Streamlining Workflows and Employee Productivity  

While managing multiple, often interconnected, demand side management programs can be complex and resource-intensive, adding an AI layer onto enterprise data platforms also enables utilities to free employees from the weight of routine administrative tasks—from customer communications and data synthesis to performance tracking.

Utilities can then implement more programs aimed at optimizing these core business objectives— grid stability, load management, and energy efficiency— without expanding their workforce. 

This AI layer also allows utilities to implement more diverse programs, optimize program design and evolution, and increase program participation through personalized outreach.  

Of course, the elephant in the room is the AI “readiness” of this existing workforce. Many organizations believe they need to hire highly specialized AI data scientists and engineers to build these AI systems and translate the data into digestible intel. 

Fortunately, early demonstrations from GenAI are hinting that this may become less of a concern. Certain pilot programs are showing that any employee, even those without data science backgrounds, can directly engage with large data sets by asking simple conversational questions like,”Which customers have the highest grid impact based on their EV charging?” or, “How many customers have Level 2 EV chargers?” 

No need to write code and no need to understand intricate data structures. 

Empowering any employee to access and interpret complex data through natural language queries democratizes data analysis and leads to faster, more informed decision-making across the organization. Ultimately, this agility can allow utilities to proactively respond to market changes, capitalize on emerging opportunities, and ultimately enhance profitability all the while maintaining grid reliability and customer satisfaction.

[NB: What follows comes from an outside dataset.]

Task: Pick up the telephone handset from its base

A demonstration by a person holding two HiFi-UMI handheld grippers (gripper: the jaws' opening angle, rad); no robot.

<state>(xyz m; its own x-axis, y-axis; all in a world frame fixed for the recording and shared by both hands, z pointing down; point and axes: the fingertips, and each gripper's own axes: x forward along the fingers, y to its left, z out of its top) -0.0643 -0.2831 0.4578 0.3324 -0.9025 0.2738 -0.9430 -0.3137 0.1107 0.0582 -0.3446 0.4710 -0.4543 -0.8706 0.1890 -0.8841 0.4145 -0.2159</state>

Igniting Business Growth Through AI-Powered Data

For CIOs in the energy sector, transforming IT from a mere cost center to a powerful revenue driver isn’t just a goal—it’s essential for survival and growth. This means CIOs must champion AI as a core competency and cultivate a data-driven culture throughout the organization. It’s about forging strong partnerships across business units that combine the immense volume of data utilities already possess with the power of AI to pinpoint and seize new revenue-seeking, cost-saving opportunities.